Bolted to the side of a remote hillside in northern Utah, Orbital ATK's solid rocket booster completed its fifth and final preflight qualification test before it blasts off as part of NASA's future Mars-bound rocket.
A recycled remnant of the boosters used during the space shuttle program, the modified 47-meter rocket ignited at 11:05am ET Tuesday, following an hour-long delay due to ground computer issues.
Members of the press, Orbital ATK employees, and VIPs watched the 2 minute, 6 second display from a safe distance, as the booster's 1.4 million pounds of powdered aluminum fuel and oxidizer ignited and exploded out from the engine's skirt.
Slated for late 2018, NASA's Exploration Mission-1 (EM-1) will be the first launch of the new Space Launch System (SLS) rocket, which the agency hopes will propel astronauts to Mars in the coming decades.
Mounted symmetrically to the SLS core stage, two of these solid-fuel boosters will provide over 6.5 million pounds of combined thrust during the rocket's first 2 minutes after launch. At a total of 8.4 million pounds of thrust at liftoff, the SLS will be the most powerful rocket ever to reach orbit.

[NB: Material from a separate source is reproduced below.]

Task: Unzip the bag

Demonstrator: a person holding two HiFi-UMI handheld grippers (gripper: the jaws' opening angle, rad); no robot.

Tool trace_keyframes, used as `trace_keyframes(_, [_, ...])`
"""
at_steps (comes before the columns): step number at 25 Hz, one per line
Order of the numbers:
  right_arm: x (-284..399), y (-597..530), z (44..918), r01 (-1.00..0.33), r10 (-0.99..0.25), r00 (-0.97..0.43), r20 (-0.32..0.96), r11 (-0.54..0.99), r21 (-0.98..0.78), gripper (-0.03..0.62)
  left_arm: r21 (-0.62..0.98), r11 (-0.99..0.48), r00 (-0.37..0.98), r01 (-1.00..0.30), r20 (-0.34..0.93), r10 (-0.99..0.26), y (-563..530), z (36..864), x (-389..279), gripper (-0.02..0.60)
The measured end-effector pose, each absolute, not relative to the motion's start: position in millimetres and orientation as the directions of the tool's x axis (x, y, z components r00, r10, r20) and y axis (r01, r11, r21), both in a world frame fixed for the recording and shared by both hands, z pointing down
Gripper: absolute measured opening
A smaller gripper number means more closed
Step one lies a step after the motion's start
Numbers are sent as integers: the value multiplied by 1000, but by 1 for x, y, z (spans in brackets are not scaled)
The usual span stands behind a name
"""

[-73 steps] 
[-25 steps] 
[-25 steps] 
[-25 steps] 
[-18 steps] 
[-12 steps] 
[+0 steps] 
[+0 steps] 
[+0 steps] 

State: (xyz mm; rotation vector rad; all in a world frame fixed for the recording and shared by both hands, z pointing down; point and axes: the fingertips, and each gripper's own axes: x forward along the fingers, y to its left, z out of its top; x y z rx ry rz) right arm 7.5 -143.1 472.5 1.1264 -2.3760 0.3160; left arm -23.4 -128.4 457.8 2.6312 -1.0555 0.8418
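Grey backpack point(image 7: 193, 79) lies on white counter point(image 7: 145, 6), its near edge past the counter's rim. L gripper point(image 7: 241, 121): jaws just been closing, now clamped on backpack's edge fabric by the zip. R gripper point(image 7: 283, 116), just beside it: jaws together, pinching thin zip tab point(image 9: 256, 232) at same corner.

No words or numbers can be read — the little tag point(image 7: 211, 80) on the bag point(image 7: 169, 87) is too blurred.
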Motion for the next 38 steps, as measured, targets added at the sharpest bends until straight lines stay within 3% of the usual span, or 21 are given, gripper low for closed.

Constructed at Orbital ATK's facility in Promontory, Utah, the SLS boosters are being modified from their time launching space shuttles. By adding a fifth segment to the existing four-section boosters, Orbital ATK engineers have increased the rockets' impulse by up to 25%.
Pending the completion of the SLS core stage at NASA's Michoud Assembly Facility in New Orleans, the complete SLS rocket and boosters will be stacked and mated inside the Vehicle Assembly Building at NASA's Kennedy Space Center in Florida.
EM-1, the unmanned test flight of the SLS rocket, is on track to launch sometime in late 2018.